Calais is not the destination. As you've heard, (migrants) want to get into trucks, they want to get to England.
England has got to realise that it is not our responsibility. The English border is in Calais and I'm requesting, such as (Calais mayor) Natacha Bouchart, for the border to be transferred back in Dover and in Folkestone.
We can't just accept any more, to be blamed for immigrancy (sic). Again, they want to go to England, they are not coming to Calais, they go through Calais to get to England.
Passengers affected by cancelled Eurostar services tonight can find out how to get a refund or exchange their tickets here.Read the full story ›
The chief executive of P&O Ferries has urged the French authorities to intervene to ensure the free movement of goods and people across the EU.
Helen Deeble said P&O services said her company was bearing the brunt of disruption caused by striking MyFerryLink workers.
She said the industrial action was due to employees fearing for their jobs due to a sale of the ships by Eurotunnel to DFDS at short notice.
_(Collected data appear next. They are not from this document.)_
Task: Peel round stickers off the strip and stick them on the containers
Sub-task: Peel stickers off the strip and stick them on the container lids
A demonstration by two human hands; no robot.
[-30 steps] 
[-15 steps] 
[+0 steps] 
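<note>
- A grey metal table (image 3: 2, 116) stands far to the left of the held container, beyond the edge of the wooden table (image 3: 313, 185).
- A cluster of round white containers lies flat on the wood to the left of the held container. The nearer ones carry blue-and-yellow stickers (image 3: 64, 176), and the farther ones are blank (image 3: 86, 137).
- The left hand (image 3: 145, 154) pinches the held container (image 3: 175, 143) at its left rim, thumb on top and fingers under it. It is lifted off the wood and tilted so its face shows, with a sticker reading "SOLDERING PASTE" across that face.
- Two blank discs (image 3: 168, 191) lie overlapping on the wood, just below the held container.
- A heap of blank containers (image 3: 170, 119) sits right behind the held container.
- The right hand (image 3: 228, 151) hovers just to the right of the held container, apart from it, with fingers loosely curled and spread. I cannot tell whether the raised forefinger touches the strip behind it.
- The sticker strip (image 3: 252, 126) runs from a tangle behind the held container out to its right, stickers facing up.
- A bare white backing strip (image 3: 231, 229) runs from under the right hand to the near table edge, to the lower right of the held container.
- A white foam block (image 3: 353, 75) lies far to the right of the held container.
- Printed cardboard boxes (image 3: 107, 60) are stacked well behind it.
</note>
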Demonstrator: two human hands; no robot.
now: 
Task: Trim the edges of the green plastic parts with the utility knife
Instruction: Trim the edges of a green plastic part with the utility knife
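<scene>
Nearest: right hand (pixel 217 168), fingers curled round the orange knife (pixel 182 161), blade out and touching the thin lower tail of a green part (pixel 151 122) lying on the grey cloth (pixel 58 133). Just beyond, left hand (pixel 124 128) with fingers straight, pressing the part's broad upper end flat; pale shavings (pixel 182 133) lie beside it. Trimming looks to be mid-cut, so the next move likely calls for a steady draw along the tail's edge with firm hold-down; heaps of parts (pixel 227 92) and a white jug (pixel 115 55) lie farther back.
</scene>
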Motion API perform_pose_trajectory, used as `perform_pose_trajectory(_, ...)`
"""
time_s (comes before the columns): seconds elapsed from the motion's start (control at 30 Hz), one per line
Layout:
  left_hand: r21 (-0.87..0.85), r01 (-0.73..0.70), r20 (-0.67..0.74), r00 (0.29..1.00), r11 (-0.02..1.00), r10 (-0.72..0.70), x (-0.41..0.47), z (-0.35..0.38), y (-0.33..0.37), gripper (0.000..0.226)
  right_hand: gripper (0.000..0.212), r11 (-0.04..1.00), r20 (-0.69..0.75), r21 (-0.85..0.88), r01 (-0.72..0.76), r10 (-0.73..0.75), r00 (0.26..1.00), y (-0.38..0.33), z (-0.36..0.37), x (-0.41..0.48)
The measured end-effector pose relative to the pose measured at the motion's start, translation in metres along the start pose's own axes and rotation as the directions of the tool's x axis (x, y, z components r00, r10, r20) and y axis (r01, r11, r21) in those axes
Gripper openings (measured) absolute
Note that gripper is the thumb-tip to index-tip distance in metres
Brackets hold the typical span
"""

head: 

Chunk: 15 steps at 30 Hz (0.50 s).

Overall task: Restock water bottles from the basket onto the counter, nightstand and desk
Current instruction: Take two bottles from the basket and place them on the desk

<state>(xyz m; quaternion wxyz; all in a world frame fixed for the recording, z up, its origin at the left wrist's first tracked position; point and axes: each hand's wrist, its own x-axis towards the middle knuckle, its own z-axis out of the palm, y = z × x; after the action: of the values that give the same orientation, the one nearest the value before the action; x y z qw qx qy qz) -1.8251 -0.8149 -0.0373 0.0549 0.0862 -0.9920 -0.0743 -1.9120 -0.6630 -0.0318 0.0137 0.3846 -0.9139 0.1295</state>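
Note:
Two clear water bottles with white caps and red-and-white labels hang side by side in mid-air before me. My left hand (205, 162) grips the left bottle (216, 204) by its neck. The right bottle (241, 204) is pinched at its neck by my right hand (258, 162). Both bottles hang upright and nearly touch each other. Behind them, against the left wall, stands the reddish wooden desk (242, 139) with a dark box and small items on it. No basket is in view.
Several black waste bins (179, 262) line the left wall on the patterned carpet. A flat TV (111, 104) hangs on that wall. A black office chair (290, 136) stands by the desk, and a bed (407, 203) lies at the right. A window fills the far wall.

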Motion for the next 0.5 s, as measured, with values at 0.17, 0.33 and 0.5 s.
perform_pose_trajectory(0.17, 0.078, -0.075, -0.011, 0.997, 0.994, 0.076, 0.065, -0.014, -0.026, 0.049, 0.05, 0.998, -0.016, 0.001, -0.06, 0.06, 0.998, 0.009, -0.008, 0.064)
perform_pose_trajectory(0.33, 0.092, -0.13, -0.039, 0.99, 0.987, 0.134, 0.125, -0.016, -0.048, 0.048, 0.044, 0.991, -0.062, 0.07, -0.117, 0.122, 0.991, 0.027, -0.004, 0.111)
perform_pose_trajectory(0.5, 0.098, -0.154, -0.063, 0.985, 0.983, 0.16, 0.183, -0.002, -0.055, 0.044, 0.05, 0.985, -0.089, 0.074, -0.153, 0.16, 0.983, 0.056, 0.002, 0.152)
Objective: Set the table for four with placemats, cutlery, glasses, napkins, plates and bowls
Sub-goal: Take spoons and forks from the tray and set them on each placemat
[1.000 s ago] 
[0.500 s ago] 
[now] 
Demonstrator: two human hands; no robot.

Our services have been stopped in Calais as a result of the decision by Eurotunnel to charter and then sell two of their ships to DFDS, at short notice and with neither party appearing to engage constructively with the French sea-going and shore staff at MyFerryLink.
While we have tremendous sympathy for the difficult situation of these employees who fear that their jobs will end on July 2, in disrupting the operations of the whole of the port of Calais, Eurotunnel continues to operate and DFDS sails into Dunkirk.
As a large and long-standing employer in Calais, we are bearing the brunt of the disruption.
We call upon the French authorities to ensure the free movement of goods and people across EU borders and to ensure the safety of staff and customers in and around the port of Calais.